**DIRECTIONS FOR THIS TASK:**
Wherever a picture appears in the data below, omit it, and restate everything else word for word.

**THE DATA:**
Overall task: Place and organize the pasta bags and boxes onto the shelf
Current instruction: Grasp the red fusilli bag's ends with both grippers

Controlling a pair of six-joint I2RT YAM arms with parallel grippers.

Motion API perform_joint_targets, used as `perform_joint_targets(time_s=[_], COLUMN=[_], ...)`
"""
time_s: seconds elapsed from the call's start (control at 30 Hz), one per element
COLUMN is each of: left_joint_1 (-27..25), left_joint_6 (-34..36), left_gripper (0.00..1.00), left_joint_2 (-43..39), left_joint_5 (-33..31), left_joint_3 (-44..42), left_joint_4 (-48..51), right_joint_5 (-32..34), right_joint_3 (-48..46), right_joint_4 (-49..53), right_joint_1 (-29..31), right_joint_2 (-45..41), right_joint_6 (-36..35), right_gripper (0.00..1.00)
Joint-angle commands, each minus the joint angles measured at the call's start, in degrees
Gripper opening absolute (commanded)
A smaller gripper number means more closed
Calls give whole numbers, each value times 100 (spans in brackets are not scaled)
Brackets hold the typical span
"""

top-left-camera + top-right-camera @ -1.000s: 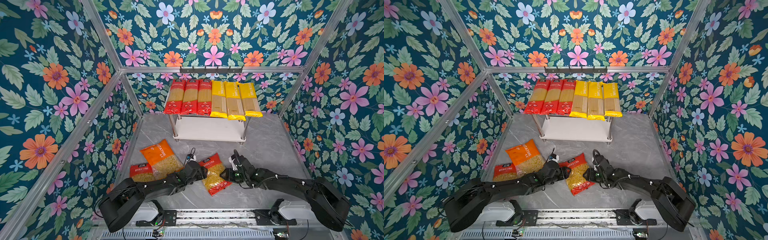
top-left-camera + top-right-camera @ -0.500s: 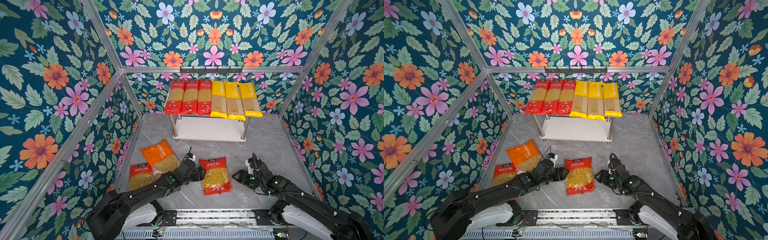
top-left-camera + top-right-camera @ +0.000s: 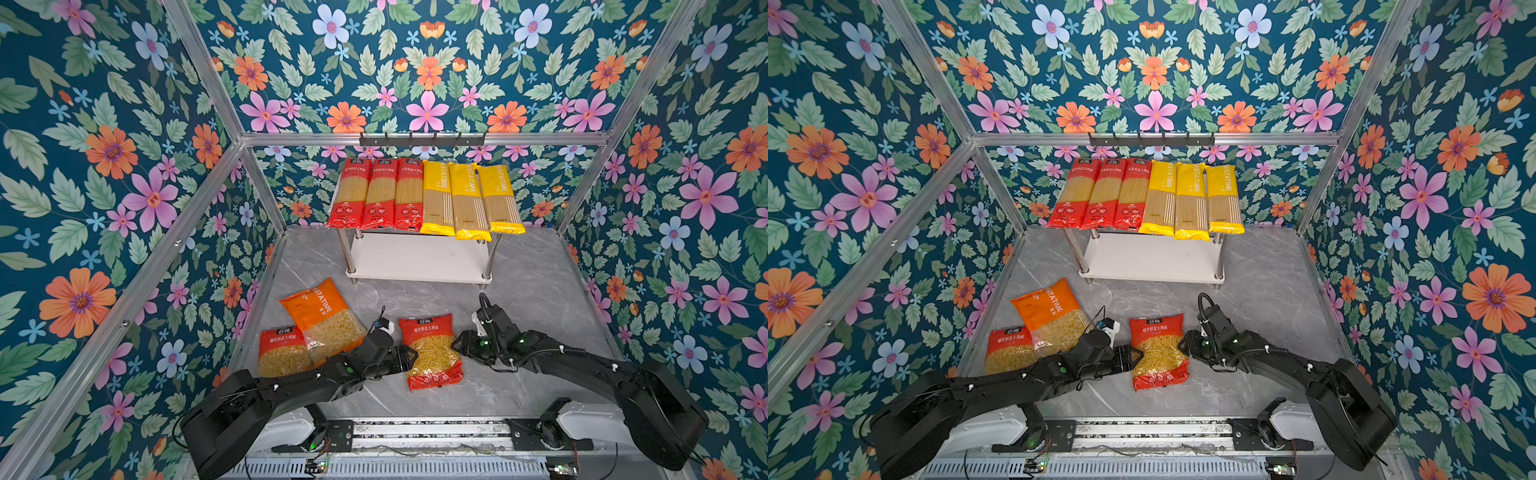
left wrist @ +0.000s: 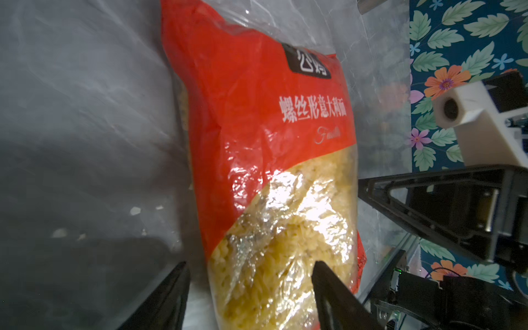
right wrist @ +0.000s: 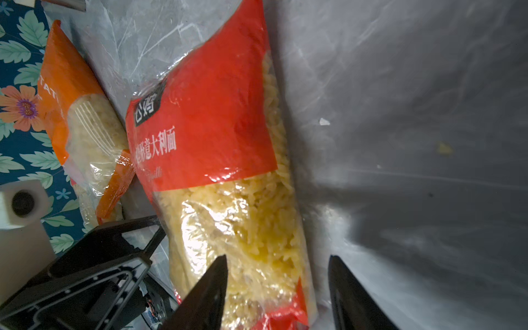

**SOLUTION:**
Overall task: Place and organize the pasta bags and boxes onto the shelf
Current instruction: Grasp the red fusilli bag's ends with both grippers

Controlling a pair of six-joint I2RT YAM arms with parallel grippers.

Motion API perform_joint_targets, used as `perform_joint_targets(time_s=[_], COLUMN=[_], ...)`
"""
time_s: seconds elapsed from the call's start (control at 30 Hz), one per element
COLUMN is each of: left_joint_1 (-27..25), left_joint_6 (-34..36), left_gripper (0.00..1.00), left_joint_2 (-43..39), left_joint_5 (-33..31), left_joint_3 (-44..42), left_joint_4 (-48..51), right_joint_5 (-32..34), right_joint_3 (-48..46), right_joint_4 (-49..53), right_joint_1 (-29..31), right_joint_2 (-45..41), right_joint_6 (-36..35), right_gripper (0.00..1.00)
Joint-angle commands, each minus the joint angles measured at the call's start, in degrees
Gripper opening absolute (commanded)
A smaller gripper number means more closed
Calls give whole numbers, each value times 100 (spans in brackets are not scaled)
Brackets hold the typical span
"""

top-left-camera + top-right-camera @ -1.000s: 
top-left-camera + top-right-camera @ -0.500s: 
top-left-camera + top-right-camera @ +0.000s: 
left wrist @ +0.000s: 
right wrist @ +0.000s: 

This exercise requires no further answer.